## What the task asks
Copies of all lines that contain "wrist" are needed; take them from the data below.

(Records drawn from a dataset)
* * * * *

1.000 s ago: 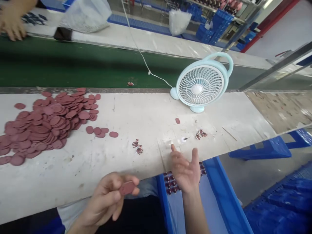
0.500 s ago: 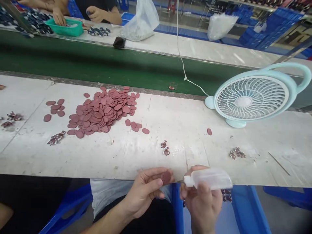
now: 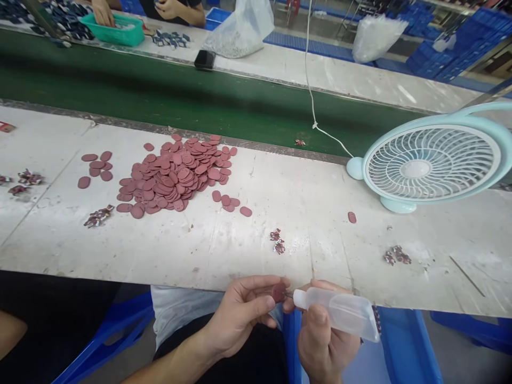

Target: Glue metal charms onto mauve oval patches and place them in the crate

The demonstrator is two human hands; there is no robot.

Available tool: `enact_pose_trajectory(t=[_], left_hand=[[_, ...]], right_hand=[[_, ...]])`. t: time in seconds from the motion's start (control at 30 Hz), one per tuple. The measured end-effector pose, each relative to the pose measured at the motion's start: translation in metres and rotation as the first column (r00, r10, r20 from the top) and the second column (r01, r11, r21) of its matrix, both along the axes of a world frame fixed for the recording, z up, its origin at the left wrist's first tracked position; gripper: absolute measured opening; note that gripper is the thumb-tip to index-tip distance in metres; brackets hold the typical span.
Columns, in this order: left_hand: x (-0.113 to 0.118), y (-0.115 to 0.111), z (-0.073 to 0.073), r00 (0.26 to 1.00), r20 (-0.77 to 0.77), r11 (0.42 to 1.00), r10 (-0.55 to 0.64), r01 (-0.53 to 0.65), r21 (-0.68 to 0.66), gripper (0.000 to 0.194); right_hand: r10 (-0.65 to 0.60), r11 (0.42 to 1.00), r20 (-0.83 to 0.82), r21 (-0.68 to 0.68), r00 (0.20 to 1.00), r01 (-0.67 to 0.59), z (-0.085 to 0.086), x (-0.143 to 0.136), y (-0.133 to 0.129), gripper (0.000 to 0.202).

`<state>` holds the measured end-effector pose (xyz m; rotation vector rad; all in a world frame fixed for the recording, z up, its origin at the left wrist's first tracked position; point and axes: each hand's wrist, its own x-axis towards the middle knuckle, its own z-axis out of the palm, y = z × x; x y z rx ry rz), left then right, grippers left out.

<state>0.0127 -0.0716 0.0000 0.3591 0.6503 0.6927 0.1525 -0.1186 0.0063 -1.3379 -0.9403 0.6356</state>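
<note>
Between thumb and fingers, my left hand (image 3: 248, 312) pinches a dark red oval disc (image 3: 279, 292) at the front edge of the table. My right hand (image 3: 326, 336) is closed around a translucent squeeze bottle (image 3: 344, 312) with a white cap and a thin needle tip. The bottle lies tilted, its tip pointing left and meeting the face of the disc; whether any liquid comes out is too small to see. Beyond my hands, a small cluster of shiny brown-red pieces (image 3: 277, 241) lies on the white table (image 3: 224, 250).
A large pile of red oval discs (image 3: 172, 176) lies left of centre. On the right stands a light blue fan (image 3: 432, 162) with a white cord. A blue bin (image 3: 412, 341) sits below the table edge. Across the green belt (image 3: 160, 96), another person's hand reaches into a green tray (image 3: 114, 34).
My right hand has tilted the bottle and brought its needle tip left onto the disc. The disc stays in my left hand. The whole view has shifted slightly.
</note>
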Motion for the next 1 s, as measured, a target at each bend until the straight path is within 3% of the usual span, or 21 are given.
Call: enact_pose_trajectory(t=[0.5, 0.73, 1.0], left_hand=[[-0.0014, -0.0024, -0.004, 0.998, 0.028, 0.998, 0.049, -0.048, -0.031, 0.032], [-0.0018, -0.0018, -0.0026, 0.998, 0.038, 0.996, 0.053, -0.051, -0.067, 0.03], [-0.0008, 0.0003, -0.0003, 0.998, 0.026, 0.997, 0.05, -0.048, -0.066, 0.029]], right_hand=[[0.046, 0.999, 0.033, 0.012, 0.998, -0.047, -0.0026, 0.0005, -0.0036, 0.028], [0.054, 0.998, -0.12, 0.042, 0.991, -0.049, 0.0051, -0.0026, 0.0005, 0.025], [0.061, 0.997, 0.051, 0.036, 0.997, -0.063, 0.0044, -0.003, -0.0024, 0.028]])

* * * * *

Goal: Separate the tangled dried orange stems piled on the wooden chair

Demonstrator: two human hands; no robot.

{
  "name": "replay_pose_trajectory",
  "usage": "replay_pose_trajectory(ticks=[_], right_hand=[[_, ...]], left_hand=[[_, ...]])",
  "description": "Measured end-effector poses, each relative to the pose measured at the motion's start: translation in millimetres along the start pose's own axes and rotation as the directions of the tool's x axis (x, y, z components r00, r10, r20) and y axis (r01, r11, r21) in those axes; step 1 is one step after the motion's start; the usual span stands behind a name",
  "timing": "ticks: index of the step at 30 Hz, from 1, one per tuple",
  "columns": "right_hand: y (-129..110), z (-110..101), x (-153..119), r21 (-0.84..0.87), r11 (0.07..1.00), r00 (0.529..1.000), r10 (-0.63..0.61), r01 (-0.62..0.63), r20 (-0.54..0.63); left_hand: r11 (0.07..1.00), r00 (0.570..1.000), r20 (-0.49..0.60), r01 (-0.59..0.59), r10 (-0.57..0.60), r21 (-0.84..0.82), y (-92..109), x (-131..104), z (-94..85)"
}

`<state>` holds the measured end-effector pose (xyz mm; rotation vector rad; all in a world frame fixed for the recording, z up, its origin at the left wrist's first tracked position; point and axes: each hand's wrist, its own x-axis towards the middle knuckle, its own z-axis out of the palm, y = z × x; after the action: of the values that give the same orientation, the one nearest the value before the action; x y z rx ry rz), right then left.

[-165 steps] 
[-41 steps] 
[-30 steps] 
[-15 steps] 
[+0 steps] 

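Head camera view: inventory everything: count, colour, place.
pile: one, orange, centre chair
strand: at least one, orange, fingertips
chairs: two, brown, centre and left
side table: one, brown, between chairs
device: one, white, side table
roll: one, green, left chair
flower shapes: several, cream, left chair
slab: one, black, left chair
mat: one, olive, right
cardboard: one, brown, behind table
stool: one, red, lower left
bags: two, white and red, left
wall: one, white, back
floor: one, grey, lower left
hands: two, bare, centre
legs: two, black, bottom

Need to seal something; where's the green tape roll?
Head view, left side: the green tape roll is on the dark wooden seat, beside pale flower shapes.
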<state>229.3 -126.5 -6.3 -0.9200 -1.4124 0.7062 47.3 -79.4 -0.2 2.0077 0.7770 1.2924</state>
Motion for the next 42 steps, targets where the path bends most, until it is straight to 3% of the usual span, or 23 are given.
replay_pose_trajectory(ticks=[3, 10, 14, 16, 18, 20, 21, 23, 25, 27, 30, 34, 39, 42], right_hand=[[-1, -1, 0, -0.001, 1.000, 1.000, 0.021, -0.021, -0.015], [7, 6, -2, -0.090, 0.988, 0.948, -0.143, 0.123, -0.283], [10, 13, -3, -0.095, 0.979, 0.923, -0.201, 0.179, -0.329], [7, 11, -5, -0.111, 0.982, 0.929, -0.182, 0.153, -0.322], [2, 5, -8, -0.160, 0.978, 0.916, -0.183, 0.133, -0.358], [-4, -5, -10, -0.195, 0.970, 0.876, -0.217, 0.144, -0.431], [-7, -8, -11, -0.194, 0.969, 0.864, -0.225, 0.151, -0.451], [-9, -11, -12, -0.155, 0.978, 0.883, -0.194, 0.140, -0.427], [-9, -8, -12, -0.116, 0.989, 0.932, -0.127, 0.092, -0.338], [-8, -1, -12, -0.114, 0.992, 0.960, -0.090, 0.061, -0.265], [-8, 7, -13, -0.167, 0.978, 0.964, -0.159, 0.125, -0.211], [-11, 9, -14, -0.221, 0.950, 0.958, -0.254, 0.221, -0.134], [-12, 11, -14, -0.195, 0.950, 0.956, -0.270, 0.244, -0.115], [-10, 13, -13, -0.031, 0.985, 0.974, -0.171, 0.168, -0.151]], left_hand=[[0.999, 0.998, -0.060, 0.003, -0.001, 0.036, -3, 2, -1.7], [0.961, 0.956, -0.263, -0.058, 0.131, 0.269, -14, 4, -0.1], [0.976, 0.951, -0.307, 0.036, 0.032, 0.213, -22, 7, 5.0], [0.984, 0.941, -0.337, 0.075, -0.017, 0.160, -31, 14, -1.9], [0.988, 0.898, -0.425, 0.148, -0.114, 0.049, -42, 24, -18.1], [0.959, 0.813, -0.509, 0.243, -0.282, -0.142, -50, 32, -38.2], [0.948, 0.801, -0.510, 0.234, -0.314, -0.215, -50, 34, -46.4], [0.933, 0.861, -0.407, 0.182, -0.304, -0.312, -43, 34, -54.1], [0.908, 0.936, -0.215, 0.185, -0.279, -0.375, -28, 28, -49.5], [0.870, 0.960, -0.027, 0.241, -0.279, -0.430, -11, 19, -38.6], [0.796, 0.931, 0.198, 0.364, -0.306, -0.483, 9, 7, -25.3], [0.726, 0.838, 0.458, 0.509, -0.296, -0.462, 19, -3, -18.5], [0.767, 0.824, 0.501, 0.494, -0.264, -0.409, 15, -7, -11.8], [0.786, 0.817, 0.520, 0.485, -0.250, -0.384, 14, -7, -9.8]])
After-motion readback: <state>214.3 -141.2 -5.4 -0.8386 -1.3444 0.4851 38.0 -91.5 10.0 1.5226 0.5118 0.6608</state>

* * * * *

## Answer space
Available tool: `enact_pose_trajectory(t=[_], left_hand=[[_, ...]], right_hand=[[_, ...]])`. t: time in seconds from the motion's start (control at 30 Hz), one per tuple. The measured end-effector pose, each relative to the pose measured at the motion's start: translation in metres and rotation as the first column (r00, r10, r20 from the top) and the second column (r01, r11, r21) of its matrix, both along the axes of a world frame fixed for the recording, z up, its origin at the left wrist's first tracked position; gripper: absolute measured opening; note that gripper is the thumb-tip to index-tip distance in metres; brackets hold the typical span.
`<state>` holds the measured end-effector pose (xyz m; rotation vector rad; all in a world frame fixed for the recording, z up, its origin at the left wrist's first tracked position; point and axes: each hand's wrist, its own x-axis towards the middle knuckle, its own z-axis out of the palm, y = z × x; x y z rx ry rz), left then right, grippers left out.
`<state>` holds the measured end-effector pose (xyz mm; rotation vector rad; all in a world frame fixed for the recording, z up, its origin at the left wrist's first tracked position; point and axes: each hand's wrist, its own x-axis towards the middle knuckle, its own z-axis out of the palm, y = z × x; after the action: of the values that give the same orientation, the one nearest the value before the action; x y z rx ry rz), right then left.

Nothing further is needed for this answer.